Section 5 Data Dictionary for Repository
This section details each file contained in the code repository and a summary of what it is used for in the project. For a more detailed explanation, please see Section 6, “Methods.”
5.1 MEIS_Methodology Folder
This is the main folder, containing all data in the repository.
- .gitignore: Lists files that will be ignored when using Git to synchronize updates to repository.
- DEPRECATED_run_analysis_master.R: This file contains the script used for the 2021 project. This process guide pertains mostly to the code running from this master script.
- LICENSE: Contains licensing information for the repository.
- MEIS_Methodology.Rproj: The R project package used to open the repository in an IDE such as RStudio.
- parameters.R: Contains all variables that may require user editing for code to run properly. Use of this file is documented in the README.md file.
- README.md: The first file you should read in any repository. Contains basic installation instructions, information on the repository contents and guidance on how to use the repository.
- .Rhistory: Contains the history of commands given by a user in an R Session.
- run_analysis_master.R: The newest version of the code to process the Federal data. Currently, this file is in development for the upcoming 2022 version of this project and is not yet ready for use.
5.2 Data Folder
This is a folder located in the main folder and is designed to hold data for this project.
5.2.1 Raw Folder
This folder is within the data folder and contains all raw data provided to the user. The purpose of the raw data is to simplify data processing.
- 2007_to_2017_NAICS.xlsx: This file contains the crosswalk used in the master script to update 2007 NAICS codes to 2017 NAICS codes. This file is a new development to automate error checking when linking IMPLAN codes to NAICS codes. It is NOT used in the Deprecated master script.
- 2012_2017_NAICS_to_IMPLAN.xlsx: This file contains the 2017 NAICS to IMPLAN crosswalk as well as several additions. 2012 NAICS to IMPLAN values were appended to this file in addition to several 2002 NAICS codes that required updating. This file is a new development to automate error checking when linking IMPLAN codes to NAICS codes. It is NOT used in the Deprecated master script.
- business_type_to_implan546_crosswalk.csv: This file was created to serve as a crosswalk between grant recipient business types and their corresponding IMPLAN codes. This file was made by manually looking up each business type and entering its corresponding IMPLAN code value.

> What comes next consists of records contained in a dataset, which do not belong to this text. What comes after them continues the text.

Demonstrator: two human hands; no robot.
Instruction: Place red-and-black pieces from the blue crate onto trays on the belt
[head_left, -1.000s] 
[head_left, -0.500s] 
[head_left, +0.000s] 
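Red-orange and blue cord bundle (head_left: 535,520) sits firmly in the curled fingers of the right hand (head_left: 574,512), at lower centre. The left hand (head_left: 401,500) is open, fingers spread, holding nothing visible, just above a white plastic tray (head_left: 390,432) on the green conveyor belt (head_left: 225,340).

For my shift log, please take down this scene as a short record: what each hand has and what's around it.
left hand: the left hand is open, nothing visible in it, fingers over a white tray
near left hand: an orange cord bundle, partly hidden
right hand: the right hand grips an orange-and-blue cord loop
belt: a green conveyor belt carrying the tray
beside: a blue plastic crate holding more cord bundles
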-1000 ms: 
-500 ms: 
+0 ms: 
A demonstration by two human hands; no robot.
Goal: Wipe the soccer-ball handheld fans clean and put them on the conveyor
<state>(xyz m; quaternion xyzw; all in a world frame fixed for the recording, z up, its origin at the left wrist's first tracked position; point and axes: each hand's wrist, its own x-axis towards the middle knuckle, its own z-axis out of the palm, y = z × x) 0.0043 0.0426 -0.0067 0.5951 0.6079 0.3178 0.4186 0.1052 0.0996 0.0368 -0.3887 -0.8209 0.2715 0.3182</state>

- CALIFORNIA_emp.csv: This file was created to hold employment numbers for selected federal agencies for the state of California. It serves as an example of how to fill out the “TEMPLATE_emp.csv” file and to allow for a repeat of the 2021 study.
- contract_recipient_to_district_crosswalk.xlsx: This file was created to serve as an aid to error checking by assigning a district value to certain contract data that lacked them. Creation of this file involved looking up addresses of businesses with no given district in order to correctly assign a district to the data. It is NOT used in the Deprecated master script.
- dod_county_shares.xlsx: This file contains the percentage of each county by land area that is assigned to each California congressional district as of 2021.
- TEMPLATE_emp.csv: This file is a template for users to fill out employment numbers for their region of interest. Follow instructions in Section 4.2 to make use of this file.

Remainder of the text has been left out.